Wilcza. Wizyaka. Wi-Wi-Wiz Khalifa.
Wilczyca is a hard movie to pronounce (if you aren’t Polish) and will be further referred to by She-Wolf, its English title. It’s an even harder movie to be interested in.
The film follows a man named Casper as he comes home to see his dying wife whose parting words to him are “You used to call me a bitch so I will die like one”. Clearly there were some issues.
After his wife passes, Casper, who has been away for some time, is told that his late wife had been getting into black magic and that if a stake is not driven through the corpse’s heart, she will rise up and wreak havoc on his life.
Casper reluctantly agrees and goes to a castle where we are introduced to a number of characters, all of whom will become perfunctory with the exception of Countess Julia, who will become important for vaguely biblical reasons.
See, a wolf has stalked Casper ever since his wife passed and he is haunted by visions of a zombified version of his wife.

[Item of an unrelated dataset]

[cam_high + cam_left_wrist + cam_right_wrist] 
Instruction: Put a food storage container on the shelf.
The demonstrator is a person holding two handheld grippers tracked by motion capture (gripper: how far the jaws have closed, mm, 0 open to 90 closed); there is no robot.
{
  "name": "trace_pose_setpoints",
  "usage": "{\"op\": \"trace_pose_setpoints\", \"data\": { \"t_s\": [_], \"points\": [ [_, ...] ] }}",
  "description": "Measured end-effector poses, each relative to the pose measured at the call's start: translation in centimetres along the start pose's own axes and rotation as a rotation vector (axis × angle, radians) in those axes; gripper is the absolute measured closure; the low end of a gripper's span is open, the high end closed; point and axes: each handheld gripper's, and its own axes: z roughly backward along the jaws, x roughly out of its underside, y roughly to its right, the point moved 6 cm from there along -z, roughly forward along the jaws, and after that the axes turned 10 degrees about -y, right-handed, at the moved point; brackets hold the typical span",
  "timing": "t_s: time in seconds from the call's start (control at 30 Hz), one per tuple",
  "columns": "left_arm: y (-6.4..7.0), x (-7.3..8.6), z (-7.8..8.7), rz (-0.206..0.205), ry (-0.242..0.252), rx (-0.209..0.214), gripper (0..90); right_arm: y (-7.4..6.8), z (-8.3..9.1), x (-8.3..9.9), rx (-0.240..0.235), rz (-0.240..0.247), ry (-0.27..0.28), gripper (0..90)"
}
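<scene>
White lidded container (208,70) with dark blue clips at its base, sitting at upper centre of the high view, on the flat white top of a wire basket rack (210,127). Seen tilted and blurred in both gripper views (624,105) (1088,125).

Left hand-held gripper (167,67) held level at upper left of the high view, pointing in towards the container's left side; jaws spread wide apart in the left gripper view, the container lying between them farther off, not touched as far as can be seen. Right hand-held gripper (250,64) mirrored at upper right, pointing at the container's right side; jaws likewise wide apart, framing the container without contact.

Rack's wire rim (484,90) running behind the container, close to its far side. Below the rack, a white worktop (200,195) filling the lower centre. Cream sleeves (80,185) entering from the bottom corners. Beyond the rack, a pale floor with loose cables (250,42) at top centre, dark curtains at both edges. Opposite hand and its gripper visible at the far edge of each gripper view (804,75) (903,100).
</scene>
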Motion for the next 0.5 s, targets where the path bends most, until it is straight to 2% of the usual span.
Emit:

Countess Julia’s favorite hobby is breeding wolves. Coincidence? (Hint: No).
The movie spends so much time setting up Julia as the main antagonist, the mechanics of which I’ll keep unspoiled in case you are actually interested in watching this movie, that it never bothers to explain how Capser’s wife came to use Julia as a method of torturing her husband, or ever really explains why Casper is hanging out with all of these royal people.Making it even harder to follow the action of the film are all the static shots of people traveling places. Editing is a very particular art that very few people can successfully pull off. To edit a movie is to create a seamless tapestry of action that never slows down long enough for the audience to lose interest. By feeling compelled to show every step a character takes to get from one place of another, to show an uninterrupted 45 seconds of a man riding a horse towards the screen just to cut to another shot of that same man riding that same horse to presumably the same place just kills any kind of momentum that She-Wolf could have built up.
Compare this to something that is crazy with shots of people traveling on horseback like Django Unchained: Tarantino uses the sequence of his characters in transit to establish mood and show off the varied surroundings that the characters occupy. There, traveling has a thematic purpose. In She-Wolf, traveling is just used to prove that the characters in fact did not teleport from one location to the other.
She-Wolf has practically no zombies, basically no werewolves, very little magic, all of the stock footage of travel by horse and buggy, and runs for 100 minutes. None of these things are positives.
There are people that supposedly consider this movie a staple of Polish horror cinema, which is a claim that has me quoting my single favorite line from the movie: “Err….wait?”